▶ [WORK INSTRUCTIONS] Copy the data below verbatim, leaving no line out.

▶ [COLLECTED DATA]
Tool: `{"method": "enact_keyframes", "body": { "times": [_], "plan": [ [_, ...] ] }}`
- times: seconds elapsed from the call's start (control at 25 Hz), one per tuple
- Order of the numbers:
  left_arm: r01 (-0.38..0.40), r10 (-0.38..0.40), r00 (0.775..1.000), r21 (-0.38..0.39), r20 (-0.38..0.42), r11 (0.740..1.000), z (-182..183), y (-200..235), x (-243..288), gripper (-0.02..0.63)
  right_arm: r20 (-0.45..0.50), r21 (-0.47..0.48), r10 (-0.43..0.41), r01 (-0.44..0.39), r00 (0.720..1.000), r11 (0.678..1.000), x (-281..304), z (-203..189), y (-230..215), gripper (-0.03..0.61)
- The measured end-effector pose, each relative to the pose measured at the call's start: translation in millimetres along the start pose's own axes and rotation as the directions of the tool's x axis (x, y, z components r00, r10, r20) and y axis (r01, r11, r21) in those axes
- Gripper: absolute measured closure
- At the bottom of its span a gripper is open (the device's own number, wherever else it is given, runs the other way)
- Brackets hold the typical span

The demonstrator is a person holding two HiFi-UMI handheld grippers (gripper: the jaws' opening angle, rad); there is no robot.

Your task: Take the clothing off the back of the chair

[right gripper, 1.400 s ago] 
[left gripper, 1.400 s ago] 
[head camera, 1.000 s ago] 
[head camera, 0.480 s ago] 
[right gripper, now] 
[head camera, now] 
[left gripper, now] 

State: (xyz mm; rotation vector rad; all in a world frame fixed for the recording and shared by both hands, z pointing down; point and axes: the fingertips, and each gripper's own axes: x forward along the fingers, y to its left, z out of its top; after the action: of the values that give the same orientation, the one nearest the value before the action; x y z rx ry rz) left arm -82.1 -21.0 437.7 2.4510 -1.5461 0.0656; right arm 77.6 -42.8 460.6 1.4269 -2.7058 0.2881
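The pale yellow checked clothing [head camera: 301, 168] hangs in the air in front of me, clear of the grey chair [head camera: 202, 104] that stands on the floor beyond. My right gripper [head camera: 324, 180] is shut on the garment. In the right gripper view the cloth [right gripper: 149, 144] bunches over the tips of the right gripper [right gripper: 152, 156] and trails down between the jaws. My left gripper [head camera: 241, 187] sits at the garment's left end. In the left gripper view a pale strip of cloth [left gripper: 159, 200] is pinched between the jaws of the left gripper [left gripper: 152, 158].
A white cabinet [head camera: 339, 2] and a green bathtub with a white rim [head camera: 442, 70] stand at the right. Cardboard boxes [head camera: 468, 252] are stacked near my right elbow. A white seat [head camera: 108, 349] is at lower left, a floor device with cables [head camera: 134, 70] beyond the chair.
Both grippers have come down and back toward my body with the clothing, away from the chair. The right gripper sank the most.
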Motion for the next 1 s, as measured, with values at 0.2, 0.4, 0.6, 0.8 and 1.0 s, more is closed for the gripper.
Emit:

▶ [TASK SOLUTION]
Tool: `{"method": "enact_keyframes", "body": { "times": [_], "plan": [ [_, ...] ] }}`
- times: seconds elapsed from the call's start (control at 25 Hz), one per tuple
- Order of the numbers:
  left_arm: r01 (-0.38..0.40), r10 (-0.38..0.40), r00 (0.775..1.000), r21 (-0.38..0.39), r20 (-0.38..0.42), r11 (0.740..1.000), z (-182..183), y (-200..235), x (-243..288), gripper (-0.02..0.63)
  right_arm: r20 (-0.45..0.50), r21 (-0.47..0.48), r10 (-0.43..0.41), r01 (-0.44..0.39), r00 (0.720..1.000), r11 (0.678..1.000), x (-281..304), z (-203..189), y (-230..215), gripper (-0.03..0.61)
- The measured end-effector pose, each relative to the pose measured at the call's start: translation in millimetres along the start pose's own axes and rotation as the directions of the tool's x axis (x, y, z components r00, r10, r20) and y axis (r01, r11, r21) in those axes
- Gripper: absolute measured closure
- At the bottom of its span a gripper is open (the device's own number, wherever else it is given, runs the other way)
- Brackets hold the typical span

The demonstrator is a person holding two HiFi-UMI handheld grippers (gripper: the jaws' opening angle, rad); there is no robot.

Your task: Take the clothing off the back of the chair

[right gripper, 1.400 s ago] 
[left gripper, 1.400 s ago] 
[head camera, 1.000 s ago] 
[head camera, 0.480 s ago] 
[right gripper, now] 
[head camera, now] 
[left gripper, now] 

State: (xyz mm; rotation vector rad; all in a world frame fixed for the recording and shared by both hands, z pointing down; point and axes: the fingertips, and each gripper's own axes: x forward along the fingers, y to its left, z out of its top; after the action: of the values that give the same orientation, the one nearest the value before the action; x y z rx ry rz) left arm -82.1 -21.0 437.7 2.4510 -1.5461 0.0656; right arm 77.6 -42.8 460.6 1.4269 -2.7058 0.2881
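The pale yellow checked clothing [head camera: 301, 168] hangs in the air in front of me, clear of the grey chair [head camera: 202, 104] that stands on the floor beyond. My right gripper [head camera: 324, 180] is shut on the garment. In the right gripper view the cloth [right gripper: 149, 144] bunches over the tips of the right gripper [right gripper: 152, 156] and trails down between the jaws. My left gripper [head camera: 241, 187] sits at the garment's left end. In the left gripper view a pale strip of cloth [left gripper: 159, 200] is pinched between the jaws of the left gripper [left gripper: 152, 158].
A white cabinet [head camera: 339, 2] and a green bathtub with a white rim [head camera: 442, 70] stand at the right. Cardboard boxes [head camera: 468, 252] are stacked near my right elbow. A white seat [head camera: 108, 349] is at lower left, a floor device with cables [head camera: 134, 70] beyond the chair.
Both grippers have come down and back toward my body with the clothing, away from the chair. The right gripper sank the most.
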Motion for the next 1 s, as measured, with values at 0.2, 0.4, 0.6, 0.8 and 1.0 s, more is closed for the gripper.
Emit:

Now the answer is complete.